Le Magistrat, homme d’un certain âge, vit tranquillement dans un poste frontière délimitant le territoire de l’Empire et le désert où vivent des nomades, dont les Barbares. Il ne se passe rien et cela convient parfaitement au Magistrat qui ne demande rien d’autre que « a quiet life in quiet times ». Mais cette vie paisible va être bouleversée par l’arrivée de l’effrayant Colonel Joll, bien décidé à trouver des ennemis et à leur faire avouer quelque chose, lui qui croit que la vérité naît de la douleur (et donc que la torture est le meilleur moyen d’accéder à la « vérité »).
Le roman de Coetzee repose notamment sur l’idée qu’une puissance ne peut exister sans un ennemi, même fantasmé : « … once in every generation … there is an episode of hysteria about the barbarians» et que la guerre est une façon de démontrer que l’on est le plus fort (« … what war is about : compelling a choice on someone who would not otherwise make it. ». Bien que représentant de l’Empire, le Magistrat est peu convaincu par cette propagande (« Show me a barbarian army and I will believe. ») mais, en définitive, il laisse dire et se tient à l’écart. Or il apprendra que l’on ne peut indéfiniment rester neutre …

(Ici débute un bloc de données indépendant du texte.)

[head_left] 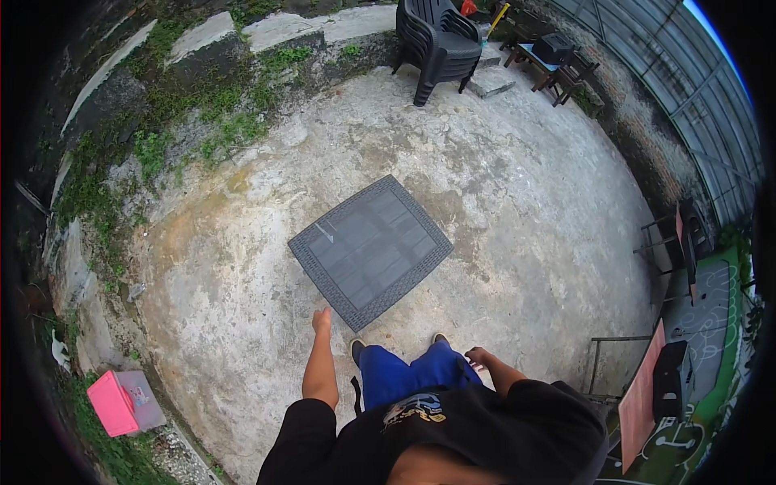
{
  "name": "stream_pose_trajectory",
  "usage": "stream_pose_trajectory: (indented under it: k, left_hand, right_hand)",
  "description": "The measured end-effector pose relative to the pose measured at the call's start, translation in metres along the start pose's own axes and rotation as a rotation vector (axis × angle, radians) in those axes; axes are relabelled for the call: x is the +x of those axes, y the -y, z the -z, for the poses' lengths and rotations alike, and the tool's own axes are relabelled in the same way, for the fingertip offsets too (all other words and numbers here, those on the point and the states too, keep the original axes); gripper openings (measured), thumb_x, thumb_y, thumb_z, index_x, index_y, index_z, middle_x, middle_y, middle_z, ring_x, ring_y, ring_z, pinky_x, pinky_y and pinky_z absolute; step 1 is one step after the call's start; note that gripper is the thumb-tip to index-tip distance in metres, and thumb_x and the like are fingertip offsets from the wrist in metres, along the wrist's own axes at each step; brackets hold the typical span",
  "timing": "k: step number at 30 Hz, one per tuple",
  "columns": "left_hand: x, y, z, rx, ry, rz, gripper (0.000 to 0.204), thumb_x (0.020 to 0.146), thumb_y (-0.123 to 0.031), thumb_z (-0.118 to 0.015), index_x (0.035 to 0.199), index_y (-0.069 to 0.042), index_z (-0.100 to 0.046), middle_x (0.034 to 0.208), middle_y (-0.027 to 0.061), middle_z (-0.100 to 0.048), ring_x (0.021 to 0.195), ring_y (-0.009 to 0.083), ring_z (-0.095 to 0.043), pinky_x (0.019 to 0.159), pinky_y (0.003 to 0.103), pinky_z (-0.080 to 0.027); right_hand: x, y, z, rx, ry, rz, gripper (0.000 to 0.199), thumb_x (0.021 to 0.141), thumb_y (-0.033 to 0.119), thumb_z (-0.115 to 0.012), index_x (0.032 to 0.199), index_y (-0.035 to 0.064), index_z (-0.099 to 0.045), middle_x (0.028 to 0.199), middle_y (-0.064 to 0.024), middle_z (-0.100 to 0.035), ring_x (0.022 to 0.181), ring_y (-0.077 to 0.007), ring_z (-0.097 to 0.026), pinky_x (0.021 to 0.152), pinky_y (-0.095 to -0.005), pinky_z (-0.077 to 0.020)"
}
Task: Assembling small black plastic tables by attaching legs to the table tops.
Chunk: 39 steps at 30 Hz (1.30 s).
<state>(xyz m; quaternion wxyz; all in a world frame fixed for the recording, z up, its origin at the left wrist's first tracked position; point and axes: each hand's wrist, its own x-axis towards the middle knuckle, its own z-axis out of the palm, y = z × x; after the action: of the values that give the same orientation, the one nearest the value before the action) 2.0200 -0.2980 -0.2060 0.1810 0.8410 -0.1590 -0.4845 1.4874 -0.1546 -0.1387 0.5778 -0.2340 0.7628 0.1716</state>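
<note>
A dark grey table with a woven-pattern rim and a flat panelled top stands on the concrete just ahead of my feet, turned at an angle. My left hand hangs beside its near corner, apart from it as far as I can tell, the fingers curled in with nothing seen in them. By my right hip is my right hand, its fingers closed. Something small and pale shows at that hand, too small to name. The table's legs are hidden under its top.
Stacked dark plastic armchairs stand at the back. Small wooden furniture sits behind them to the right. A pink-lidded clear box is at lower left, near a white cat. A wooden tabletop with a black case stands at right.
</note>
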Motion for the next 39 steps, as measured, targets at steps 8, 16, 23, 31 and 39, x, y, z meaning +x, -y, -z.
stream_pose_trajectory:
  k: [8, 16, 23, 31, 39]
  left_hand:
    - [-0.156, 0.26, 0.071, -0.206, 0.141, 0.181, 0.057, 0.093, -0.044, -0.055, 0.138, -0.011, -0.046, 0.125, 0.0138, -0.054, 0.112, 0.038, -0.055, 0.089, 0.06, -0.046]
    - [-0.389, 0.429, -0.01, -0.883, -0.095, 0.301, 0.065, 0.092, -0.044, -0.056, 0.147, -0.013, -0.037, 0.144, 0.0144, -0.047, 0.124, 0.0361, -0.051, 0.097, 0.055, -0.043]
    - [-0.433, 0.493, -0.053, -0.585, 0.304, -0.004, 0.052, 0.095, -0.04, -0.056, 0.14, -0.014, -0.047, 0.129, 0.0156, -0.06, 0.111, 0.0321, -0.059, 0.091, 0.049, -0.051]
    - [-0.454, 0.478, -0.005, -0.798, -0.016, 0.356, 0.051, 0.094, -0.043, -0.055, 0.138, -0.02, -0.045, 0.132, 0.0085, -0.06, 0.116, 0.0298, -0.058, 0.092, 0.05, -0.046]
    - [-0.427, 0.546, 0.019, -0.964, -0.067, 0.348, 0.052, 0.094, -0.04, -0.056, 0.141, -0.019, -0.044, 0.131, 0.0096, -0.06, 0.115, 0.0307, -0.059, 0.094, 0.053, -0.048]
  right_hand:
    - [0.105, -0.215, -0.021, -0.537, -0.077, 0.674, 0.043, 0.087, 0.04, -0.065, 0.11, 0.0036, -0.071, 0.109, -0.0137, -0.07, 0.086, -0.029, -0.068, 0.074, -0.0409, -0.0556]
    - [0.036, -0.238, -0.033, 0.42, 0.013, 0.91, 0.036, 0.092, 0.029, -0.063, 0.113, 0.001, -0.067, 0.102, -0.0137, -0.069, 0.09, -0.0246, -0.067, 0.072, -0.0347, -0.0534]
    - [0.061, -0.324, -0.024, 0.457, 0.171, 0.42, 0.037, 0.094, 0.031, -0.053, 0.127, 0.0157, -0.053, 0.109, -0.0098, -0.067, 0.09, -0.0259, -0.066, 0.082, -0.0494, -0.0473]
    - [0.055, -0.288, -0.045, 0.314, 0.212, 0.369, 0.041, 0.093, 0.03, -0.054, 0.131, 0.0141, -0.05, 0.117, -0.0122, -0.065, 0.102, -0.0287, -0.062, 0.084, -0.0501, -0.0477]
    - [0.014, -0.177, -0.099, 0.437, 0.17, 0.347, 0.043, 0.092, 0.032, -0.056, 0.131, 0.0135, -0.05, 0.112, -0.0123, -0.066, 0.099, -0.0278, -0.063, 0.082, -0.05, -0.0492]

En effet, le Colonel Joll va rapidement montrer de quoi il est capable et, face à un tel mépris pour la justice et le respect de l’être humain, le narrateur se retrouve submergé par des sentiments qui remettent en question son aspiration à la tranquillité. Le Magistrat n’est pas un héros mais il a la « faiblesse » de croire en la décence, en un minimum de justice, de celle qui s’impose par elle-même. C’est ainsi qu’il va se retrouver, presque malgré lui, entraîné dans cette confrontation entre les oppresseurs et les opprimés : « I know somewhat too much ; and from this knowledge, once one has been infected, there seems to be no recovering. » … « All my life I have believed in civilized behaviour ; on this occasion, however, I cannot deny it, the memory leaves me sick with myself. »

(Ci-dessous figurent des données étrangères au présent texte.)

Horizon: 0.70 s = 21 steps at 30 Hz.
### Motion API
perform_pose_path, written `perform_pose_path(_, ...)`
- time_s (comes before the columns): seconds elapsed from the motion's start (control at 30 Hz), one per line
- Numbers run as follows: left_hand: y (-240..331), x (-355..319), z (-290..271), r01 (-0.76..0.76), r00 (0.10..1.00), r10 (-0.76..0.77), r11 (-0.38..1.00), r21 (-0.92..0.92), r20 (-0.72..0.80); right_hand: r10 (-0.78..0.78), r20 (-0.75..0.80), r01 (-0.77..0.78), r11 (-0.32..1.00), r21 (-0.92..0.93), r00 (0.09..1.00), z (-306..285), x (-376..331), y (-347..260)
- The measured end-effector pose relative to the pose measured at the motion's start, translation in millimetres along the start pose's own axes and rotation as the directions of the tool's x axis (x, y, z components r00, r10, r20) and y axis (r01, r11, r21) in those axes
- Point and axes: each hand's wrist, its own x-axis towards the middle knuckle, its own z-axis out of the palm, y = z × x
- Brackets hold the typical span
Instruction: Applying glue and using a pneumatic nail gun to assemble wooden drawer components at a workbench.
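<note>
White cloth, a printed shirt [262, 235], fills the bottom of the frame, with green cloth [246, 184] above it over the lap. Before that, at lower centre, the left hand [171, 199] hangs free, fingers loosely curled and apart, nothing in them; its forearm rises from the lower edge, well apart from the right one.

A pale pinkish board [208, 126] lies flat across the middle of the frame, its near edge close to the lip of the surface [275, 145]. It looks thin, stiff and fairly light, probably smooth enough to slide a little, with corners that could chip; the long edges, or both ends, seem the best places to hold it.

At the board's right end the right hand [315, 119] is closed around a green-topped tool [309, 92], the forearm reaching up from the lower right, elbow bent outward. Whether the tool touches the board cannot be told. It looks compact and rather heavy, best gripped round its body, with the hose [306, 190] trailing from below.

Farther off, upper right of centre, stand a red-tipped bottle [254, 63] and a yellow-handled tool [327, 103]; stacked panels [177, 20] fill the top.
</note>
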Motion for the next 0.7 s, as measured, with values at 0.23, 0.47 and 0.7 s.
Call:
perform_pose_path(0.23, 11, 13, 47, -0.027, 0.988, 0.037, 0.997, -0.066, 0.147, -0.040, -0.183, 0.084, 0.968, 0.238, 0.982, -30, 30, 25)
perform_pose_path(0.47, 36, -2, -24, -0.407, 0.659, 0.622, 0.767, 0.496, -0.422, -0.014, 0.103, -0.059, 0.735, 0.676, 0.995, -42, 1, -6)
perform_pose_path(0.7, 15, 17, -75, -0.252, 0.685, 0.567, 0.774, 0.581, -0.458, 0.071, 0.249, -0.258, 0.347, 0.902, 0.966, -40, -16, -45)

Le Magistrat prend peu à peu conscience que, dans un tel contexte, l’inaction relève de la complicité. Il essaiera, à sa manière, de compenser les comportements odieux dont il a été le témoin. Il découvrira peu à peu que réparer une injustice n’est pas une simple question de compensation et qu’un système corrompu infecte tout son environnement. « … I should never have allowed the gates of the town to be opened to people who assert that there are higher considerations than those of decency. » Désigné ennemi de l’Empire pour son comportement jugé trop amical envers les Barbares, il continuera à essayer de plaider en faveur d’un traitement humain de l’Autre. Même si ces hommes sont nos ennemis, ne leur devons-nous pas le respect des droits les plus élémentaires ? Si nous décrétons la guerre, n’est-il pas légitime de s’attendre à une vengeance qui pourrait être comprise comme une forme de justice ?
Coetzee joue avec les mots et les frontières parfois minces qui existent entre eux selon la façon dont on les interprète. Ce livre qui brasse des idées avec beaucoup de subtilité est d’une grande richesse, difficile à rendre dans une simple note de lecture. Il n’y a pas de méchants et de gentils, seulement des gens face à leurs responsabilités, qui ont le choix d’agir librement. S’ériger contre un système est dangereux mais jusqu’à quel point pouvons-nous tolérer l’injustice ?
Il est intéressant de remarquer également que Coetzee utilise le terme « Barbares » dans un sens large qui regroupe ses différentes acceptions. Le Barbare est l’étranger, sans connotation péjorative, il est simplement l’Autre. Le Barbare est aussi celui qui n’est pas civilisé, un sauvage, selon la vision colonialiste. Le Barbare est enfin la brute, celui qui use de violence. A ce titre, Coetzee laisse à penser, par petites touches, que le barbare n’est pas nécessairement celui que l’on nomme ainsi. Cela peut paraître trivial mais le talent de Coetzee évite cette ornière avec son acuité intellectuelle habituelle. Avec ce court roman, il nous ramène à la définition même de ce que devrait être la littérature : non pas une succession de jolies phrases mais une mise en texte de thèmes universels et intemporels traités avec conviction et laissant le lecteur se faire sa propre opinion.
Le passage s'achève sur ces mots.